Myth #1: Dehydration is uncomfortable, but not dangerous.
Fact: While most of us will only ever experience mild dehydration symptoms like headache, sluggishness, or decreased urine/sweat output, it can become severe and require medical attention. Serious complications include swelling of the brain, seizures, kidney failure, and even death, according to the Mayo Clinic.
Myth #2: If you’re thirsty, you’re already dehydrated.
Fact: It’s not too late. In fact, thirst is the body’s way of telling you to drink water, and you are not at risk of becoming dangerously dehydrated the minute you feel parched. When you get thirsty the deficit of water in your body is trivial because your body is a very sensitive gauge. You might actually have only about a 1% reduction in your overall water. The solution is to drink some fluid, preferably water.
Myth #3: Everyone needs to drink 8 glasses of water a day.
Fact: This general rule of thumb is outdated, influenced today mostly by bottled water companies. So how much do you need to drink?
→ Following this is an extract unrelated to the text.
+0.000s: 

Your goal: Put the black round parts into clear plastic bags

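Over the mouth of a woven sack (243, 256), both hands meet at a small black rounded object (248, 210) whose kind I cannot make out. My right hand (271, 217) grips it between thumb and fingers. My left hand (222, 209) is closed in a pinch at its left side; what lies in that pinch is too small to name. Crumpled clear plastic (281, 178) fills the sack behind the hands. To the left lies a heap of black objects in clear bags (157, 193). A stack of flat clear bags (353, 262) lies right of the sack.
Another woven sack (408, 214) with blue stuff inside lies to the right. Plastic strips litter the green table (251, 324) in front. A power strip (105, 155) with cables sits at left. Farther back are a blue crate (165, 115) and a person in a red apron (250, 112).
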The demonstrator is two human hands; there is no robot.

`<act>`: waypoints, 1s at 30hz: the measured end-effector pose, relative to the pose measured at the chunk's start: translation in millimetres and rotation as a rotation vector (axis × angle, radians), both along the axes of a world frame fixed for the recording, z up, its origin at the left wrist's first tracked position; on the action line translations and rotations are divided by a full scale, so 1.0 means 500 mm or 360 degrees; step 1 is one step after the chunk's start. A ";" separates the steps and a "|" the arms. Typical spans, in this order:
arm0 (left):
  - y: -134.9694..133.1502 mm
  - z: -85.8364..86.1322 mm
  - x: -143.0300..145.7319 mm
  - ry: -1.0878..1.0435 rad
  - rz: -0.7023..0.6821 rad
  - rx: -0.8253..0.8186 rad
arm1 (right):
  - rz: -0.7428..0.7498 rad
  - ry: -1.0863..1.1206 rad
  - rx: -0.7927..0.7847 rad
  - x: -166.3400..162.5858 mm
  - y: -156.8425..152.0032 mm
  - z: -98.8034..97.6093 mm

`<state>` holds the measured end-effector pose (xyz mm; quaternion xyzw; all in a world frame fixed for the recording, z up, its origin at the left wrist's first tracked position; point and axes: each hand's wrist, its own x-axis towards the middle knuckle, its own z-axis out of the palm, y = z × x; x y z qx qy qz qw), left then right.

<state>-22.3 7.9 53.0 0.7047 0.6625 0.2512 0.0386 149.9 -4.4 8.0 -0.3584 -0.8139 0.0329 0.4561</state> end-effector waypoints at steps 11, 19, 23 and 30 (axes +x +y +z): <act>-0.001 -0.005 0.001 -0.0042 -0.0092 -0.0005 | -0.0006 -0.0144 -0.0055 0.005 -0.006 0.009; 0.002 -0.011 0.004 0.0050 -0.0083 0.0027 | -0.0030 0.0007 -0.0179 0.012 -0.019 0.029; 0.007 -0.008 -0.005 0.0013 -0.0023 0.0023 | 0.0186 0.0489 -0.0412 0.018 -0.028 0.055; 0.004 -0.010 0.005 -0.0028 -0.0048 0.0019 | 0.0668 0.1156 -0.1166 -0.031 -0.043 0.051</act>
Men roughly need to drink 3 liters (102 oz.) every day, and women require about 2.2 liters (78 oz.) per day. However, body weight has a lot to do with it. A good rule of thumb is to divide your body weight by 2 and drink that many ounces of fluid per day (example: 200 lbs. = 100 ounces).
Myth #4: Clear urine is a sure sign of hydration.
Fact: While keeping an eye on your urine output maybe isn’t the most pleasant summer activity, it really can provide a measure of how hydrated (or dehydrated) you are. But it’s not clear urine that you are looking for, rather a pale yellow. (see Dehydration Urine Color Chart)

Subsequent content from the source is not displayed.